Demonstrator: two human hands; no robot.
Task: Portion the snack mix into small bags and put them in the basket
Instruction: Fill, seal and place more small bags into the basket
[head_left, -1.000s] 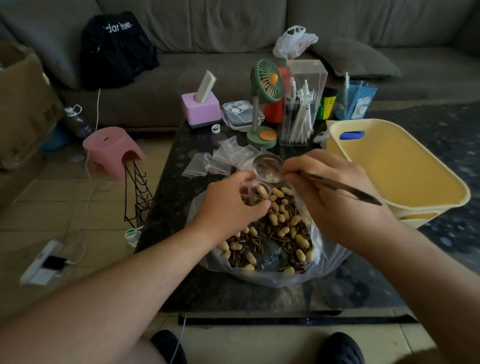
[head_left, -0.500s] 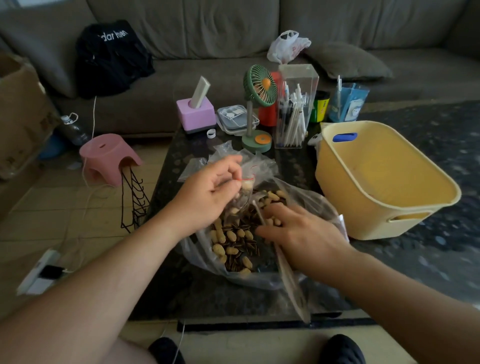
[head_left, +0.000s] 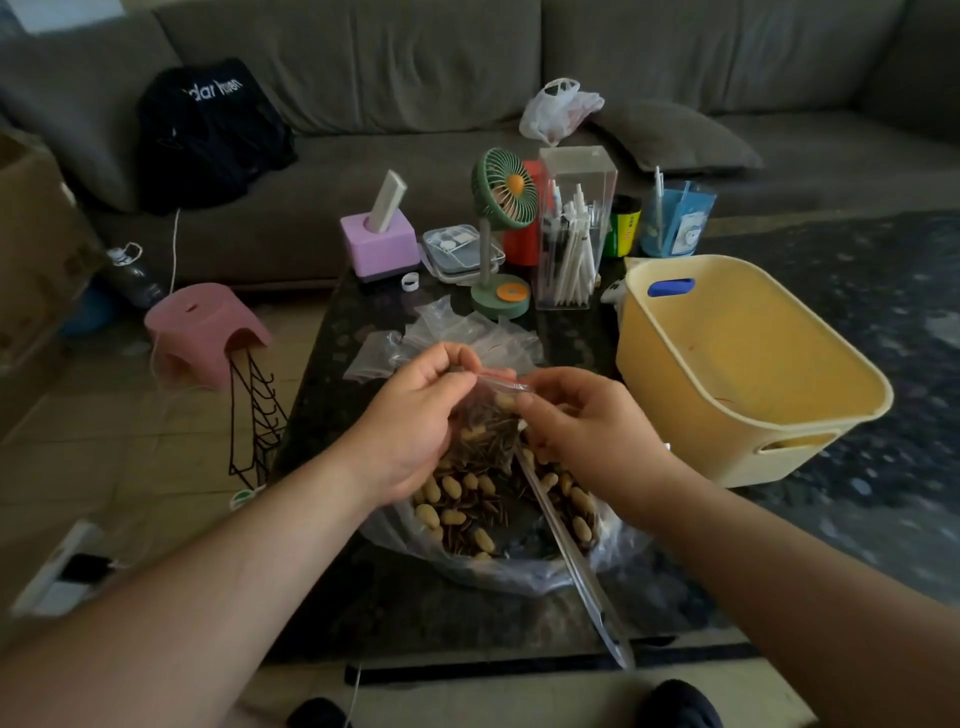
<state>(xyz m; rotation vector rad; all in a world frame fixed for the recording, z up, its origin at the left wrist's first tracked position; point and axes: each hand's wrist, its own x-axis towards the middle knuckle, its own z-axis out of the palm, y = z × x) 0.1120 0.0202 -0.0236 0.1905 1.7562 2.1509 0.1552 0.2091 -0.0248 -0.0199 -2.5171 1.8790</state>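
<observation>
**Small zip bag pinched at both ends of its red seal**

Left hand pinching the left end of the small zip bag at its red seal strip, thumb and fingertips curled over the top edge. Right hand pinching the right end of the same strip, fingers curled, thumb on the near side. Bag held upright between the two hands, partly filled with peanuts and dark seeds, hanging just above the large bag of snack mix.

Large clear bag lying open on the dark stone coffee table, peanuts in the shell and striped seeds heaped inside. Metal spoon resting in the mix, handle slanting out toward the near table edge, bowl hidden under the right hand.

Pile of empty small bags on the table just beyond the hands. Yellow plastic basket to the right of the snack mix, near but apart from it, blue handle grip on its far rim; whether anything lies inside, hard to tell.

Farther back on the table: green desk fan, clear pen holder full of white pens, lilac box, blue cup. Grey sofa behind, black garment on its seat. Pink stool on the tiled floor to the left.
</observation>
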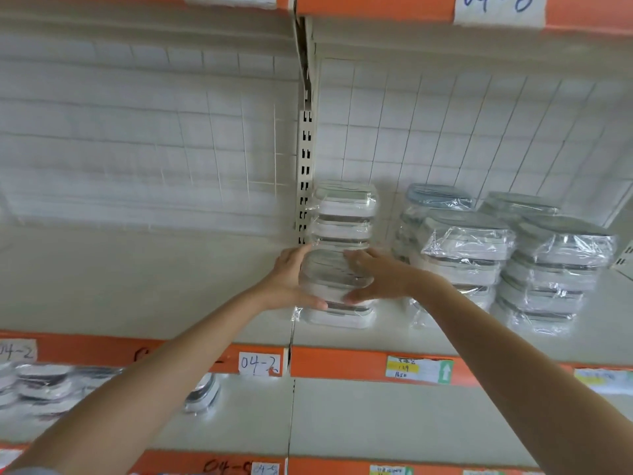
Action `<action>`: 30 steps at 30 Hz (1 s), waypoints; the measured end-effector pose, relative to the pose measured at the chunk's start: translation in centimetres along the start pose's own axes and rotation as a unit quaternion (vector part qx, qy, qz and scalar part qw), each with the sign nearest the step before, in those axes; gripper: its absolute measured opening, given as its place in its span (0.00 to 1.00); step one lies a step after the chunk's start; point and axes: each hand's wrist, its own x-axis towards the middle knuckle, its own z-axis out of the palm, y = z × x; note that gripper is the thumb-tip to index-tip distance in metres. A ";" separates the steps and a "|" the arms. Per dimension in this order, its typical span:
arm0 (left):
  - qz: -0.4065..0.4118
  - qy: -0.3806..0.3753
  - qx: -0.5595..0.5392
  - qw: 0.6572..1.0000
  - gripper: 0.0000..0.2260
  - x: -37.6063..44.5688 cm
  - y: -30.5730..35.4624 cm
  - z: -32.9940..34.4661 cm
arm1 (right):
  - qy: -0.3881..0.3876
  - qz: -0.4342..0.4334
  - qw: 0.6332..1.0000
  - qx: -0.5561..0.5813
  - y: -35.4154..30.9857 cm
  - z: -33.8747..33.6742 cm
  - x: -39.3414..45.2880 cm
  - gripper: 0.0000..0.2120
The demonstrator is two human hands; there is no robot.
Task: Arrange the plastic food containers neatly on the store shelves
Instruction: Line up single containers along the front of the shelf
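On the middle shelf (144, 286), right by the metal post (306, 173), sits a see-through food box (334, 275) wrapped in plastic film. It rests on top of another box (337, 315) just like it, near the front edge of the shelf. Both hands are on the top box. The left hand (291, 281) holds its left side, with the fingers curled along the side and the thumb under the front corner. The right hand (375, 275) holds its right side, with the fingers lying over the lid and the thumb at the front edge. So both hands are grasping the box between them.

Just behind these two boxes stands a taller stack of the same boxes (344, 214), close to the back wall. To the right are more wrapped stacks (496, 262), some with bluish lids, packed close to each other.

Behind it all is a white wire grid wall (445, 125). Along the front of the shelf runs an orange strip (342, 363) with a paper tag reading "04-2" (259, 364) and a yellow and green price tag (419, 369). One shelf down, on the left, lie more wrapped boxes (51, 385), too blurry to see well.
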 end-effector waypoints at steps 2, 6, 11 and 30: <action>-0.005 -0.035 -0.032 0.999 0.54 -0.4 -0.6 -0.4 | 0.004 0.001 1.000 0.010 0.1 -0.2 0.1 0.46; -0.010 -0.025 -0.054 0.998 0.52 -0.8 -1.5 0.3 | 0.009 0.006 1.000 -0.027 -0.2 -0.8 0.4 0.47; -0.008 0.011 -0.069 0.998 0.44 -0.8 -1.9 1.3 | 0.002 -0.001 0.999 -0.035 -0.1 -1.0 -0.1 0.47; -0.052 0.063 0.035 0.996 0.17 -0.7 1.2 1.6 | 0.068 0.004 0.980 -0.184 -0.7 0.1 -0.8 0.39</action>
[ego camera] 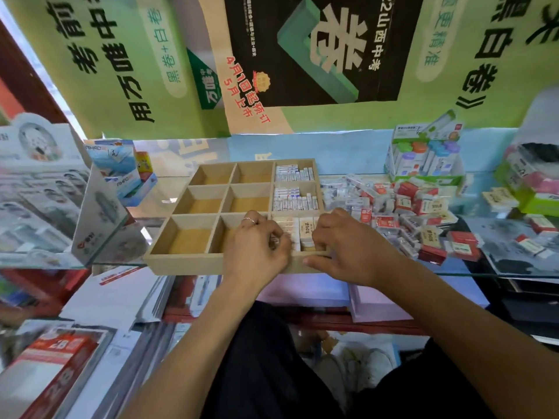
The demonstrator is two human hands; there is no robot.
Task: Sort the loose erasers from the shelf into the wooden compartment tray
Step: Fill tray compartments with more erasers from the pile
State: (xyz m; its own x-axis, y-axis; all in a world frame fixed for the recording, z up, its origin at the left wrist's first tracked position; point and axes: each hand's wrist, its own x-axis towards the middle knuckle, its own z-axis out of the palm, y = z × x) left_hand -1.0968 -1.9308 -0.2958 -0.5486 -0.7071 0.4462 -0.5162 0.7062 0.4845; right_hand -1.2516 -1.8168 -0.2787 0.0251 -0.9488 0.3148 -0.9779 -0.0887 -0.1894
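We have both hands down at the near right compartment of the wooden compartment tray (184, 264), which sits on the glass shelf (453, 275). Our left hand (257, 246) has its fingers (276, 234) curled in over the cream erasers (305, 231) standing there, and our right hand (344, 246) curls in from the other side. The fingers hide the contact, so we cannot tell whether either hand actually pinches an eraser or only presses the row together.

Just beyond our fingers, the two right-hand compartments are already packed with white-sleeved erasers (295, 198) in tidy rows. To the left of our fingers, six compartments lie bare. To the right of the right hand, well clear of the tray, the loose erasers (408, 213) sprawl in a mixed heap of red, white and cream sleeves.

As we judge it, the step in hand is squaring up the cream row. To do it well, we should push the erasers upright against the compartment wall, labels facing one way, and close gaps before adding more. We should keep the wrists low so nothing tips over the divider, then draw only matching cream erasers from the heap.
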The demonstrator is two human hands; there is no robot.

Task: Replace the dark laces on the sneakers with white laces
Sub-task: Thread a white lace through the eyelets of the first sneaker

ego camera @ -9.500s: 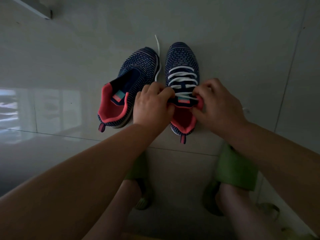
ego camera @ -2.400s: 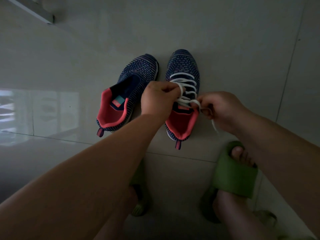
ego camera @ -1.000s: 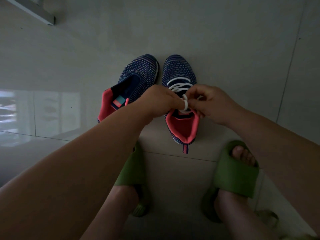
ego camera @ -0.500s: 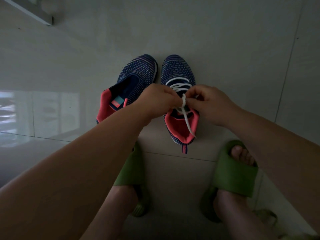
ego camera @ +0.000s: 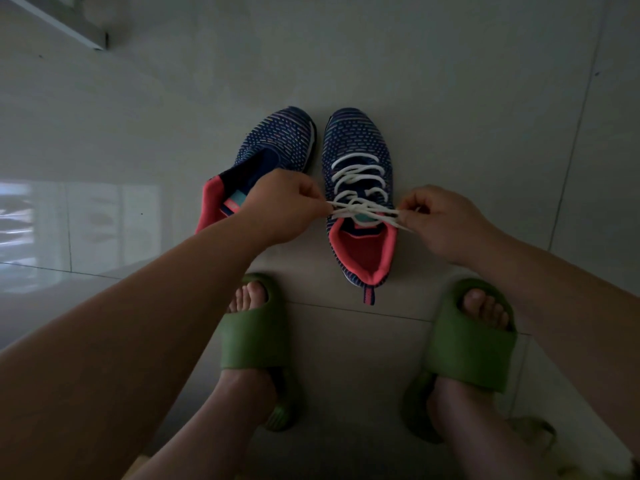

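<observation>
Half a second ago our hands were close together; now our left hand (ego camera: 282, 209) and right hand (ego camera: 440, 221) have pulled apart, each pinching the white lace (ego camera: 360, 207) tight. It crosses over the right sneaker (ego camera: 358, 147) on the floor (ego camera: 450, 98). The left sneaker (ego camera: 273, 143) beside it has no lace.

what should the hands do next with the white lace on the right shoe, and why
Probably let go and move to the left sneaker. The left hand and right hand pinch the white lace taut at the right sneaker's tongue; the knot looks drawn tight. The other shoe shows no lace.
</observation>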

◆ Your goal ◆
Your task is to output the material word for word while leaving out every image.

◆ Reply ◆
Demonstrator: two human hands; no robot.
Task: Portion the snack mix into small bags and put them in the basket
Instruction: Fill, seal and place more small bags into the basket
[head_left, -1.000s] 
[head_left, -0.500s] 
[head_left, +0.000s] 
<state>(xyz m; rotation vector rad; all in a world frame fixed for the recording, z up, its origin at the left wrist's first tracked position; point and axes: each hand's wrist, its own x-axis towards the middle knuckle, its own z-axis out of the palm, y = z × x) 0.1120 0.0202 -0.0236 0.1905 1.7562 2.1509 0.1552 0.2091 -0.0248 -0.0199 -2.5171 1.8790</state>
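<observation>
**Small zip bag pinched at both ends of its red seal**

Left hand pinching the left end of the small zip bag at its red seal strip, thumb and fingertips curled over the top edge. Right hand pinching the right end of the same strip, fingers curled, thumb on the near side. Bag held upright between the two hands, partly filled with peanuts and dark seeds, hanging just above the large bag of snack mix.

Large clear bag lying open on the dark stone coffee table, peanuts in the shell and striped seeds heaped inside. Metal spoon resting in the mix, handle slanting out toward the near table edge, bowl hidden under the right hand.

Pile of empty small bags on the table just beyond the hands. Yellow plastic basket to the right of the snack mix, near but apart from it, blue handle grip on its far rim; whether anything lies inside, hard to tell.

Farther back on the table: green desk fan, clear pen holder full of white pens, lilac box, blue cup. Grey sofa behind, black garment on its seat. Pink stool on the tiled floor to the left.
</observation>
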Action `<action>`: 30 steps at 30 Hz (1 s), waypoints; the measured end-effector pose, relative to the pose measured at the chunk's start: translation in centimetres along the start pose's own axes and rotation as a unit quaternion (vector part qx, qy, qz and scalar part qw), each with the sign nearest the step before, in those axes; gripper: its absolute measured opening, given as its place in its span (0.00 to 1.00); step one lies a step after the chunk's start; point and axes: each hand's wrist, its own x-axis towards the middle knuckle, its own z-axis out of the palm, y = z × x; note that gripper is the thumb-tip to index-tip distance in metres. A ";" separates the steps and a "|" the arms. Per dimension in this order, its typical span:
arm0 (left):
  - qz: -0.4065..0.4118
  - qy: -0.3806..0.3753
  - qx: -0.5595..0.5392
  - qw: 0.6572..1.0000
  - gripper: 0.0000..0.2260
  - x: -37.6063..44.5688 cm
  - y: -30.5730..35.4624 cm
  - z: -32.9940..34.4661 cm
arm1 (right):
  - qy: -0.3881..0.3876
  - qz: -0.4342..0.4334
  - qw: 0.6332..1.0000
  - qx: -0.5561..0.5813
  - y: -35.4154..30.9857 cm
  - z: -33.8747..33.6742 cm
  - x: -39.3414..45.2880 cm
  - gripper: 0.0000..0.2120
The demonstrator is two human hands; there is no robot.
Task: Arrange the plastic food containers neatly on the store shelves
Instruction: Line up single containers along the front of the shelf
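On the middle shelf (144, 286), right by the metal post (306, 173), sits a see-through food box (334, 275) wrapped in plastic film. It rests on top of another box (337, 315) just like it, near the front edge of the shelf. Both hands are on the top box. The left hand (291, 281) holds its left side, with the fingers curled along the side and the thumb under the front corner. The right hand (375, 275) holds its right side, with the fingers lying over the lid and the thumb at the front edge. So both hands are grasping the box between them.

Just behind these two boxes stands a taller stack of the same boxes (344, 214), close to the back wall. To the right are more wrapped stacks (496, 262), some with bluish lids, packed close to each other.

Behind it all is a white wire grid wall (445, 125). Along the front of the shelf runs an orange strip (342, 363) with a paper tag reading "04-2" (259, 364) and a yellow and green price tag (419, 369). One shelf down, on the left, lie more wrapped boxes (51, 385), too blurry to see well.
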 end-effector waypoints at steps 2, 6, 11 and 30: <action>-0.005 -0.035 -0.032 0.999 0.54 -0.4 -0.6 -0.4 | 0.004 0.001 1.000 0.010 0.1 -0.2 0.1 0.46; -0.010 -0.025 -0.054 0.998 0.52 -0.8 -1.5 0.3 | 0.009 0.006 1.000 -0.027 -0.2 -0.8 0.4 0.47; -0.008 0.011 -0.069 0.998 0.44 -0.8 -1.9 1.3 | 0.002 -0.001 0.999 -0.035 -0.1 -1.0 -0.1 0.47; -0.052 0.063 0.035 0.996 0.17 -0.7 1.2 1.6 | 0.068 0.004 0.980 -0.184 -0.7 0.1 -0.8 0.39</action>
[ego camera] 
The demonstrator is two human hands; there is no robot.
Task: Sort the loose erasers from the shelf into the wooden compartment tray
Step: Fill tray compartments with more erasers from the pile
State: (xyz m; its own x-axis, y-axis; all in a world frame fixed for the recording, z up, its origin at the left wrist's first tracked position; point and axes: each hand's wrist, its own x-axis towards the middle knuckle, its own z-axis out of the palm, y = z × x) left_hand -1.0968 -1.9308 -0.2958 -0.5486 -0.7071 0.4462 -0.5162 0.7062 0.4845; right_hand -1.2516 -1.8168 -0.2787 0.0251 -0.9488 0.3148 -0.9779 -0.0887 -0.1894
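We have both hands down at the near right compartment of the wooden compartment tray (184, 264), which sits on the glass shelf (453, 275). Our left hand (257, 246) has its fingers (276, 234) curled in over the cream erasers (305, 231) standing there, and our right hand (344, 246) curls in from the other side. The fingers hide the contact, so we cannot tell whether either hand actually pinches an eraser or only presses the row together.

Just beyond our fingers, the two right-hand compartments are already packed with white-sleeved erasers (295, 198) in tidy rows. To the left of our fingers, six compartments lie bare. To the right of the right hand, well clear of the tray, the loose erasers (408, 213) sprawl in a mixed heap of red, white and cream sleeves.

As we judge it, the step in hand is squaring up the cream row. To do it well, we should push the erasers upright against the compartment wall, labels facing one way, and close gaps before adding more. We should keep the wrists low so nothing tips over the divider, then draw only matching cream erasers from the heap.
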The demonstrator is two human hands; there is no robot.

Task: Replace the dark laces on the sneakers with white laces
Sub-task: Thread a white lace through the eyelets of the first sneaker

ego camera @ -9.500s: 
ego camera @ -2.400s: 
ego camera @ -1.000s: 
ego camera @ -0.500s: 
ego camera @ +0.000s: 

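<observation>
Half a second ago our hands were close together; now our left hand (ego camera: 282, 209) and right hand (ego camera: 440, 221) have pulled apart, each pinching the white lace (ego camera: 360, 207) tight. It crosses over the right sneaker (ego camera: 358, 147) on the floor (ego camera: 450, 98). The left sneaker (ego camera: 273, 143) beside it has no lace.

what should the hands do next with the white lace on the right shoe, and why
Probably let go and move to the left sneaker. The left hand and right hand pinch the white lace taut at the right sneaker's tongue; the knot looks drawn tight. The other shoe shows no lace.
</observation>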

The output shown is complete.